On The Meltdown

April 2nd, 2020 2 comments

Congratulations. You’ve spent X number of days, weeks, keeping your act together during this unprecedented disaster.

You’ve cooked three meals a day, burnt the one of the three, watched your kids push their plates aside in disgust, blown $40 on a subscription to NYT Cooking, baked bread, cookies, cakes, eaten them all. You’ve dusted, vacuumed and mopped, you’ve ironed, decluttered every room, and hand-washed the car.

You’ve sat with the kids making puzzles and mosaics until you wanted to knock yourself out by banging your head against the nearest hard surface, but instead secretly stealing the remaining pieces and stuffing them in your pocket. You’ve taken walks around your neighborhood staring at the same trees and shrubs every day until they too are no longer beautiful. They were just trees. And shrubs. You’ve answered “when is this virus going to diiiieee, I’m so bored what should I do” so many times in so many different ways that you no longer remember what the truth is. But you may have found a cure for boredom.

You hold on to your job, as if it’s the greatest job anyone can ever have, even if it interrupts all the fun activities described above, just because it gives you a break from the above. Or at least, gives you something to do while performing the activities above. You’ve realized you don’t even like your job, and immediately smacked yourself with a ton of guilt because others have been left desolate. You keep smiling into the screen dotted with your colleagues’ blank faces and start stuffing small pieces of the cake you baked into your mouth and think about the online yoga class you’ve signed up for later. There and then you realized that no amount of exercise will keep your waistline from exploding over your jeans if you ever wear them again.

Obviously, you’ve overdosed on the news, had visions of assassinating Donal Trump at point blank, ironed sheets, had nightmares, listened to neighbors quarrel, thought of breaking up with your partner, fell in love with your partner, cursed the day you had children when they’ve walked in on you loving your partner. But you’ve also held on to them so tight it made them hurt because for a moment you’re convinced that they are all there is.

You’ve maybe gotten rid of your beard, shaved your head, given your split ends a cut, shaved your legs daily as if waiting for your lover to pop by, fixed your hair for a video chat with your friends, considered dressing up for a supermarket run, dressed up for a supermarket run, let your hair go wild, forgotten to look in the mirror for a few days, suddenly seen yourself on your laptop in that conference call, pushed back the urge to cry.

But you’ve really socialized. You’ve been in touch with your friends more than ever before. In fact, you’ve texted friends that you haven’t spoken to in decades. You’ve been proud of the multitude of new apps on your devices that provide you with endless options of communication, even if they mostly do the exact same thing. You’ve had so many video chats, text exchanges, phone calls, and House Parties that you are on the verge of never wanting to see your friends and family again.

You just want to touch their faces.

Live. /laɪv/

The last call for the night comes to an end, it’s midnight and happy hour has possibly gone on too long.

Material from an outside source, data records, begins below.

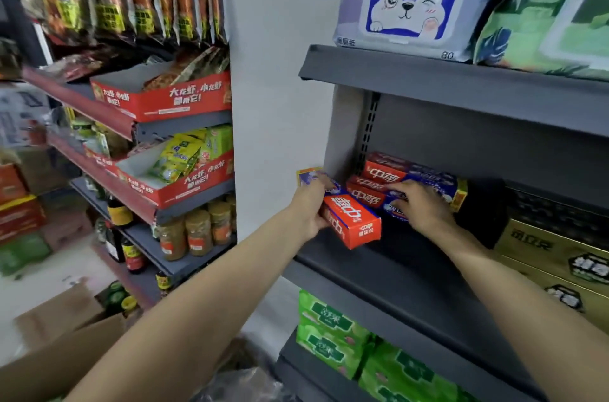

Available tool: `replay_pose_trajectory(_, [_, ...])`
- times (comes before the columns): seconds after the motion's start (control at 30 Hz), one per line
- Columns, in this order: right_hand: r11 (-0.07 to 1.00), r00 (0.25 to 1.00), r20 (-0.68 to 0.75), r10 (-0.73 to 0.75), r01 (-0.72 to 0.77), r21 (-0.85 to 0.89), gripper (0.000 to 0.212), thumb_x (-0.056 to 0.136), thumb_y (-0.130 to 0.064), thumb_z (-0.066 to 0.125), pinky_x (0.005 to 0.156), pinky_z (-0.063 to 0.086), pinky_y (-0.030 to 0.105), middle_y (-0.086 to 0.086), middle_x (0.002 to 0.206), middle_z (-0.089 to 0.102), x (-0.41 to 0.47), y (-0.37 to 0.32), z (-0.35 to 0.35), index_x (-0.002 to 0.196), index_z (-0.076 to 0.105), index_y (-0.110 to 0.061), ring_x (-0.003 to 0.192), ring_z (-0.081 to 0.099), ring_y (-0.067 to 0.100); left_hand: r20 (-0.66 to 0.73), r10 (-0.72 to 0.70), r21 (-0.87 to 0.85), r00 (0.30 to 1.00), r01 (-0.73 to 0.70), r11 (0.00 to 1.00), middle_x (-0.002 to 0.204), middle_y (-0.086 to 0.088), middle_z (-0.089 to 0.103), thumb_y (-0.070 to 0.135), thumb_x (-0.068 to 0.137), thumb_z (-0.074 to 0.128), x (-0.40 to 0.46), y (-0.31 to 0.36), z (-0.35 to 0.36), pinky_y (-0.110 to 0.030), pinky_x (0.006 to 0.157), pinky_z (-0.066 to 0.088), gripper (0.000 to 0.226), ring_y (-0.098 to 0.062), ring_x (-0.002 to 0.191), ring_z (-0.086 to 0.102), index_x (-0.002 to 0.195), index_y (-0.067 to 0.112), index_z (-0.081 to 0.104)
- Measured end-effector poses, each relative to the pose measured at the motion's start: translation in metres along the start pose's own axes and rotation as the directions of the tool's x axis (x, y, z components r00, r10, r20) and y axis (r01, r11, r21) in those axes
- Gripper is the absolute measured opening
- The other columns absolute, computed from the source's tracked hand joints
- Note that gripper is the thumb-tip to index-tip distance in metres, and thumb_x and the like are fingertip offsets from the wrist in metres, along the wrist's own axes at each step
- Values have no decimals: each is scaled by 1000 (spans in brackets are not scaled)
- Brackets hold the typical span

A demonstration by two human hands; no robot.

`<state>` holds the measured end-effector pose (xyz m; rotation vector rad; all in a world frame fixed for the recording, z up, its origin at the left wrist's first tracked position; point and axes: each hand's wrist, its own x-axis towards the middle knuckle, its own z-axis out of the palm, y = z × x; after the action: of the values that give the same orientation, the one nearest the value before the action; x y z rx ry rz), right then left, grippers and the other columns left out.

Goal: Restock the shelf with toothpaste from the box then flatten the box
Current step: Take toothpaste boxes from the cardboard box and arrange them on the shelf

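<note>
My left hand (309,209) grips a red and blue toothpaste carton (351,220) at the left end of the dark grey shelf (395,273); the carton points outward, partly over the shelf's edge. My right hand (420,204) rests flat, fingers spread, on the stack of toothpaste cartons (389,177) lying lengthwise against the shelf's back. It does not grip any of them. The brown cardboard box (66,332) stands with its flaps up on the floor at the lower left.
Gold boxes (557,263) fill the same shelf to the right. Wet-wipe packs (415,3) sit on the shelf above, green packs (333,332) on the one below. A white pillar (270,105) separates this unit from shelves of snacks and jars (194,230) on the left.
</note>
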<state>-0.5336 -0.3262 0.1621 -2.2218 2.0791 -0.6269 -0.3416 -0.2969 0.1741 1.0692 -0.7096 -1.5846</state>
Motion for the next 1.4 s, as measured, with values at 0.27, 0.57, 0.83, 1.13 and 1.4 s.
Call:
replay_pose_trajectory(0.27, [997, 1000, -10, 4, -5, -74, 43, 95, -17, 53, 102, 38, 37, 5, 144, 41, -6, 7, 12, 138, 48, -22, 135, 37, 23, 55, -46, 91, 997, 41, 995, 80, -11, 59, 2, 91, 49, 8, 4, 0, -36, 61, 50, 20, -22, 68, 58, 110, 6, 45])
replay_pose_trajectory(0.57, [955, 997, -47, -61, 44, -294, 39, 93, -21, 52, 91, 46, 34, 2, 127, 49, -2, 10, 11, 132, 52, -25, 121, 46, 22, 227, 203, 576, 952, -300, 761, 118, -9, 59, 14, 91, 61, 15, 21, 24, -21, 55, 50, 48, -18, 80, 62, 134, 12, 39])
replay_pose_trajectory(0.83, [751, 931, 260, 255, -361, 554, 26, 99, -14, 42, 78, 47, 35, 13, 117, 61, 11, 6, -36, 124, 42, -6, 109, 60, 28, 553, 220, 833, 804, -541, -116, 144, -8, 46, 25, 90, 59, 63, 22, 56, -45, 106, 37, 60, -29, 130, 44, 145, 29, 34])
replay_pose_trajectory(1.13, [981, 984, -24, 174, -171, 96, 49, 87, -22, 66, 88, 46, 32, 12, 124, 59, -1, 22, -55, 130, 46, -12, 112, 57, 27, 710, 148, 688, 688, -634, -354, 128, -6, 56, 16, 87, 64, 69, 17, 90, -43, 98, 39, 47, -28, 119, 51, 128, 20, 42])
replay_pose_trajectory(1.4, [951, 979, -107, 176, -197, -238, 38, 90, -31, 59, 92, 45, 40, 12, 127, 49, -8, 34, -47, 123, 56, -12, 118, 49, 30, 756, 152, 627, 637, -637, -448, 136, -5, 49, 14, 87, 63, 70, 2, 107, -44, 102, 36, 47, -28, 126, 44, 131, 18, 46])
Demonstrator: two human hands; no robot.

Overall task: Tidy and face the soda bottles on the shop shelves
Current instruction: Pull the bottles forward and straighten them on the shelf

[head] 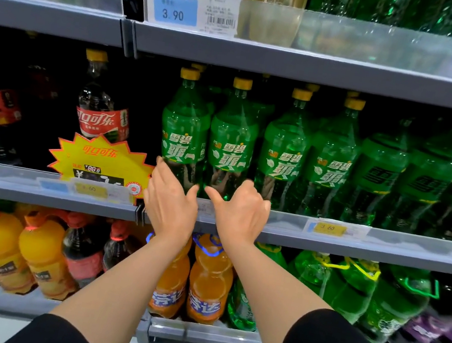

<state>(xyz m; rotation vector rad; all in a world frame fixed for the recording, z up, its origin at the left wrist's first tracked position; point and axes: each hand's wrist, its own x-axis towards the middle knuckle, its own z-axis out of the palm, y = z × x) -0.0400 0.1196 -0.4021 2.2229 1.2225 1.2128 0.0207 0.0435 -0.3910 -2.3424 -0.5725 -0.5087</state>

Everyone is asleep, the TV is off, Netflix is done, you even consider hopping on the Tiger King wagon to keep yourself from going mad. But you don’t do it. You’re surrounded by Legos and crumbs which you start to pick up manically.
And suddenly, out of nowhere, you’re done. With the cooking, cleaning, working, socializing, keeping it together. The walls aren’t holding. The silence or lack of it is maddening.

You sit there in the middle of the night when nobody can see you, hugging yourself, rocking back and forth.
I have to stay sane
I have to stay sane
I have to stay sane
But people keep dying
How can I stay sane
They’re elderly, they were already sick, you whisper inside your head, face burning with shame.
What if they were my family
dying in a white sterile plastic tent
alone in a football field

You go to the kitchen for a sugar fix, decide against it, grab a sponge, fall on your knees and begin to scrub the floor.

Staying sane is relative. Keeping it together is not a must. Giving yourself a break, is. You’re not responsible for this. You cannot control it. Keep yourself healthy, feed your kids frozen chicken nuggets, touch your loved ones, look into their eyes, talk to your friends. For theirs are the hands, dirty and scarred, that you’ll hold as you together walk out of this dark and murky wave, it may be in pieces, but in pieces that will have to mend into a new whole. In daylight.

2 comments

James Konstantinidis says:

Nice piece Koumbara, remind me again what’s the penalty for murder in Greece?